The extreme parks for changes in strikeouts are the Twins’ Target Field and Diamondbacks’ Chase Field.  Adjusting for the home-field difference (the unadjusted numbers are shown in the table above), the Twins’ park seems to be decreasing strikeouts by about 8% more than usual, while the Diamondbacks’ stadium is increasing Ks by 8% more than FG expects.  The Twins did make a change to their CF seating that could be affecting the hitters’ ability to pick up pitches (and thus strike out less), but if that is the case an increase in walks would also be expected — and that is not the case, as the Twins have actually walked less than expected when including the home-field adjustment.

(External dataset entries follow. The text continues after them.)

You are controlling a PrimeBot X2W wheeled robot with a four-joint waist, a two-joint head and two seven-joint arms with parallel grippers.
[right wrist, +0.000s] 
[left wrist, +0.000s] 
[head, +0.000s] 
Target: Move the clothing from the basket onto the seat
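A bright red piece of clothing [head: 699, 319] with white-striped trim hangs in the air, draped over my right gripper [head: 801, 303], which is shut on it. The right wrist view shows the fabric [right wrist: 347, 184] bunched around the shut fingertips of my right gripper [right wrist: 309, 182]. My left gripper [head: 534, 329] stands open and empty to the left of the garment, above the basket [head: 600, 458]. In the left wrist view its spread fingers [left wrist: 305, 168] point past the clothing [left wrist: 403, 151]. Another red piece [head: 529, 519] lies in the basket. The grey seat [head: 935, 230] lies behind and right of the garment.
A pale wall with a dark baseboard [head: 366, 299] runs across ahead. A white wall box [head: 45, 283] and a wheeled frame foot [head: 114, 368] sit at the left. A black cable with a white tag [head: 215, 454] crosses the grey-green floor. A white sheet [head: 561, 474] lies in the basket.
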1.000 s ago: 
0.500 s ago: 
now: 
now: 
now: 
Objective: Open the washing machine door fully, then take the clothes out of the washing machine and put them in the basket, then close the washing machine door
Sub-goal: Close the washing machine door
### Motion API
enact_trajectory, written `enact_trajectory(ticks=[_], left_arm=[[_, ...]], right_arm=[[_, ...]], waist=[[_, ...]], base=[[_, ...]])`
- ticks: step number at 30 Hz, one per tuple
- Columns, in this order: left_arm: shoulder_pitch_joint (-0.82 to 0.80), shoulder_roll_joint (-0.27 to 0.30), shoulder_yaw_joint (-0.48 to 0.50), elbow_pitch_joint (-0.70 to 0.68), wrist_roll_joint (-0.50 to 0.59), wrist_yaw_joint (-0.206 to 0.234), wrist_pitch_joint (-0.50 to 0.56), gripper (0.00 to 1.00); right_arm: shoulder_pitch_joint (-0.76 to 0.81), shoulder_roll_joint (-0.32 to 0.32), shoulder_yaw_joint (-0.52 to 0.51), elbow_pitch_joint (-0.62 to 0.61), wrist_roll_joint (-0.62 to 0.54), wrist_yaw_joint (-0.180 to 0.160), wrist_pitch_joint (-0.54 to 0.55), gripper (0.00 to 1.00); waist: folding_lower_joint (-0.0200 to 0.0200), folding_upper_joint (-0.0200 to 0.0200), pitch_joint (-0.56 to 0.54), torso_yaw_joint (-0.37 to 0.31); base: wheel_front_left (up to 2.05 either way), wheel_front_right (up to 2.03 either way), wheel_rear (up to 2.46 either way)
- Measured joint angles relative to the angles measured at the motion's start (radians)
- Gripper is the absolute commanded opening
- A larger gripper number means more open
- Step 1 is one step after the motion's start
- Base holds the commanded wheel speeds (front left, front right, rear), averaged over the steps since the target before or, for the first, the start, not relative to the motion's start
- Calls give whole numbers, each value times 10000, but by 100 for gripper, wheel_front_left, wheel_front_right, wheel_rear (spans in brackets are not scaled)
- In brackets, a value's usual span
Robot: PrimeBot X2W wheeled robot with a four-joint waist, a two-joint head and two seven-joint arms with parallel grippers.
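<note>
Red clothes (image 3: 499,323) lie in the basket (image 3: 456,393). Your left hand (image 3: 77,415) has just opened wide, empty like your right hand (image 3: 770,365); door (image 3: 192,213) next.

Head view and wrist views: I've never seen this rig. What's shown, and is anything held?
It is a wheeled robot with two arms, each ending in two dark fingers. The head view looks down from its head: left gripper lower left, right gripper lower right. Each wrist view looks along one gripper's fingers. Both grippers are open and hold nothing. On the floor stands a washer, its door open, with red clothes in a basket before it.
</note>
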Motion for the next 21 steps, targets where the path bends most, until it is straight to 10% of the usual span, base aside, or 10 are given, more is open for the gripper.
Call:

For changes in BBs (after adjusting for home field), the parks in Oakland and Cleveland stick out.  The Coliseum has allowed 12% less walks than expected, while the Indians’ Progressive Field has inflated walks by 16%.  These may be worth exploring as both parks have also affected strikeouts, with the A’s park increasing strikeouts and the Indians’ park decreasing Ks.  It is possible hitters are not picking up the ball in Oakland while they are seeing it well in Cleveland.

***

So there you have it.  Noisy, likely inaccurate 2016 park factors.  It will be very interesting to see if any of the observed changes detailed above turn out to reflect a true change in the park factors.  My best guess is Colorado, Miami and Toronto will need some type of adjustment from the 2015 park factors given the fairly significant changes to each park debuting in 2016.  It would be fascinating to hear thoughts from the players on the extreme differences found above as well.  The fact that each park is so different is part of baseball’s appeal to me.  Every game really is totally unique, all the way down to the field itself.